Gemma 4 26B Hits 80-110 Tokens Per Second on a Single RTX 3090, But Tool Calling Breaks

AI news: Gemma 4 26B Hits 80-110 Tokens Per Second on a Single RTX 3090, But Tool Calling Breaks

80 to 110 tokens per second on a single RTX 3090. Tokens are chunks of text - roughly 75% of a word each - so 100 tokens/second translates to around 75 words of output per second. That's the generation speed some users are hitting with Google's Gemma 4 26B A3B model running locally in LM Studio.

The A3B designation signals a mixture-of-experts architecture, where only a portion of the model's 26 billion parameters are active at any given time. That selective activation is why it generates text quickly on hardware that would struggle with a traditional 26-billion-parameter dense model at comparable speeds.

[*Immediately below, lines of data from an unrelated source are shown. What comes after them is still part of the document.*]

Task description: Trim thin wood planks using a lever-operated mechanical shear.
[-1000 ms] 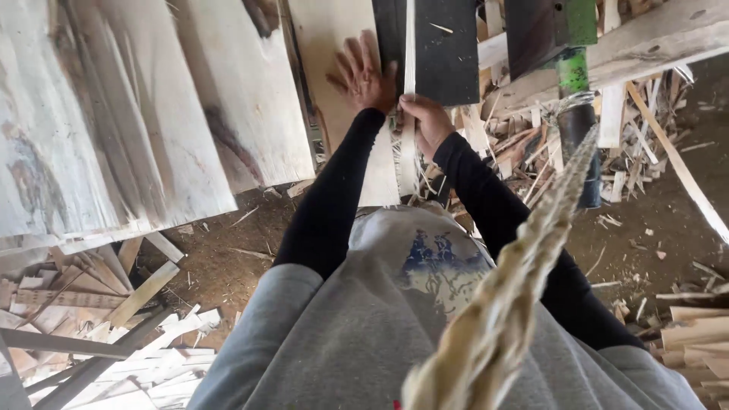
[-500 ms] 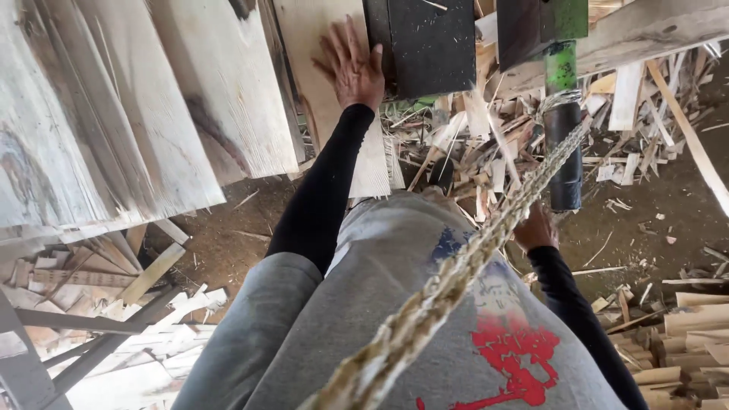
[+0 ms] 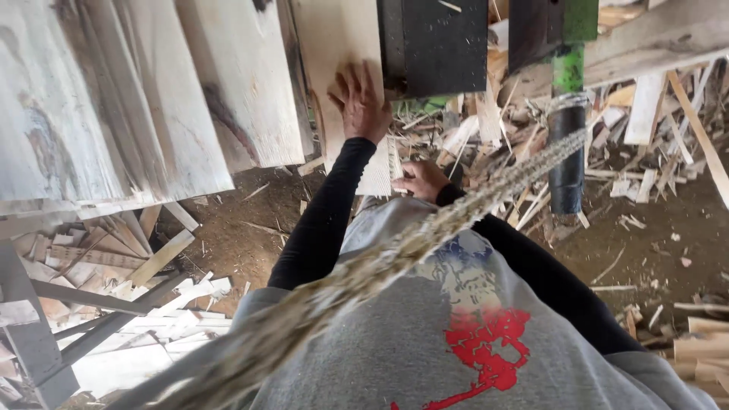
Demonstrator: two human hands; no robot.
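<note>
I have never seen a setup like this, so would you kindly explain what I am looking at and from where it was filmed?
The picture comes from a camera worn on a person's head, looking down over their own grey shirt and black sleeves. There is no machine arm here, only two bare hands. The left hand lies flat, fingers spread, on a pale board that runs up to a dark metal block. The right hand is at the board's near end; whether it has a grip on it is hard to tell. More wide boards lie stacked to the left. The dirt ground is strewn with wood scraps. A frayed rope hangs across the view, close to the camera.
</note>
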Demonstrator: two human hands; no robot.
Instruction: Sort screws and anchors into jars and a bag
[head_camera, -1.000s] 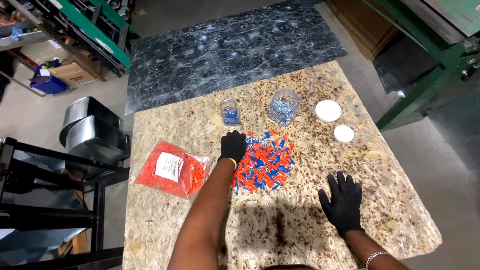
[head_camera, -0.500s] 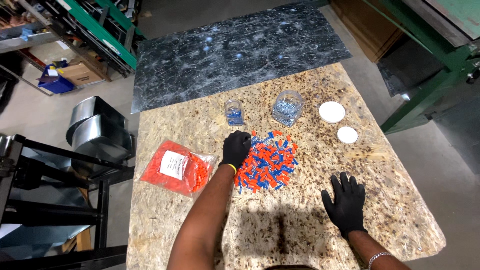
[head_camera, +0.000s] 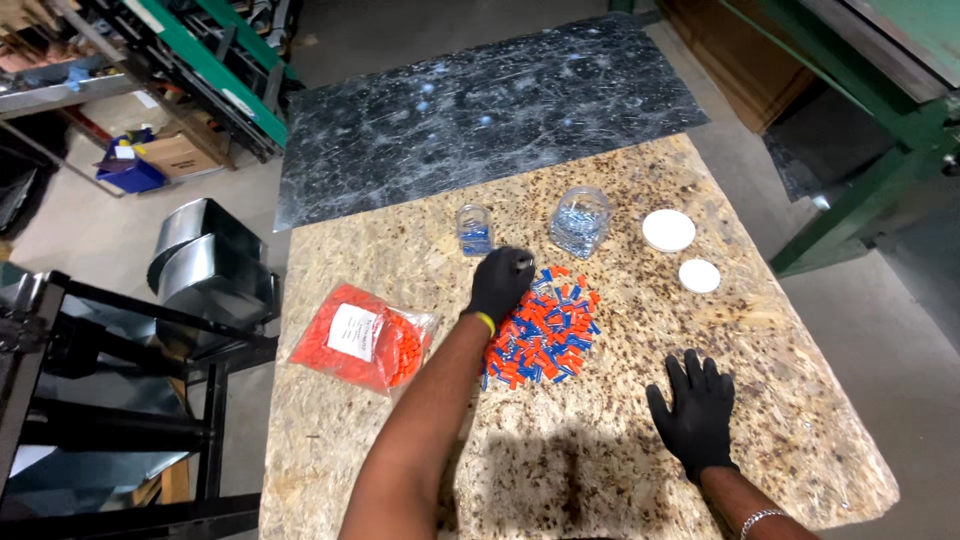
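Observation:
A heap of small orange and blue connectors (head_camera: 545, 330) lies in the middle of the chipboard tabletop (head_camera: 400, 440). My left hand (head_camera: 500, 283), in a black glove, hovers at the heap's upper left edge with its fingertips pinched on a small piece. Just beyond it stands a small clear jar (head_camera: 474, 229) with blue pieces inside. A larger clear jar (head_camera: 581, 221) with pale blue contents stands to its right. My right hand (head_camera: 697, 413), also gloved, rests flat on the board with fingers spread, right of the heap and holding nothing.
Two white round lids (head_camera: 668, 230) (head_camera: 699, 275) lie right of the jars. A clear bag of orange pieces (head_camera: 362, 335) lies left of my arm. A dark marbled sheet (head_camera: 480, 110) adjoins the far edge. Black metal frame (head_camera: 120, 400) at left, green steel post (head_camera: 860, 190) at right.
My left hand has risen slightly from the heap toward the small jar, fingers drawn together. The right hand stays flat in place.

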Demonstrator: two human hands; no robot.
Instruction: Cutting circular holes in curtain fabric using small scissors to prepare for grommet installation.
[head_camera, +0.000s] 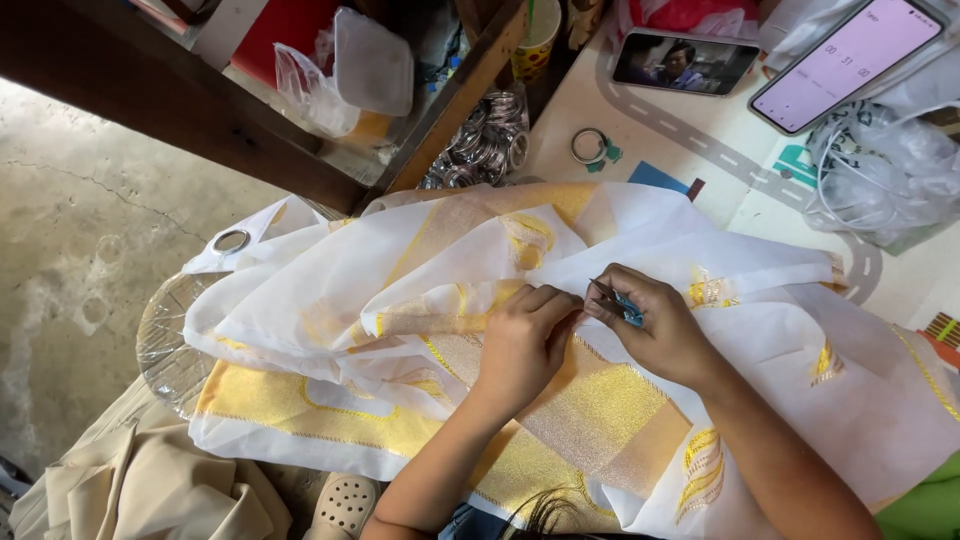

The problem is tool calling. Tool calling is the model's ability to decide when to use external functions or APIs during a conversation - for example, triggering a web search or running a calculation. In multiple user setups, Gemma 4 26B A3B's tool-calling pipeline enters an infinite loop that requires a manual reset. The bug appears to be configuration-dependent; some users have resolved it by adjusting the model's system prompt format and restructuring how tool-call instructions are passed.

Qwen3.5 MoE - a competing open-source model at a similar parameter count - handles tool calling more cleanly on the same hardware, though it carries separate Windows 11 compatibility issues that have frustrated users on that platform.

For high-speed text generation on a single consumer GPU, Gemma 4 26B A3B is worth testing. For workflows that depend on tool integration, it currently needs more configuration patience than the alternatives require.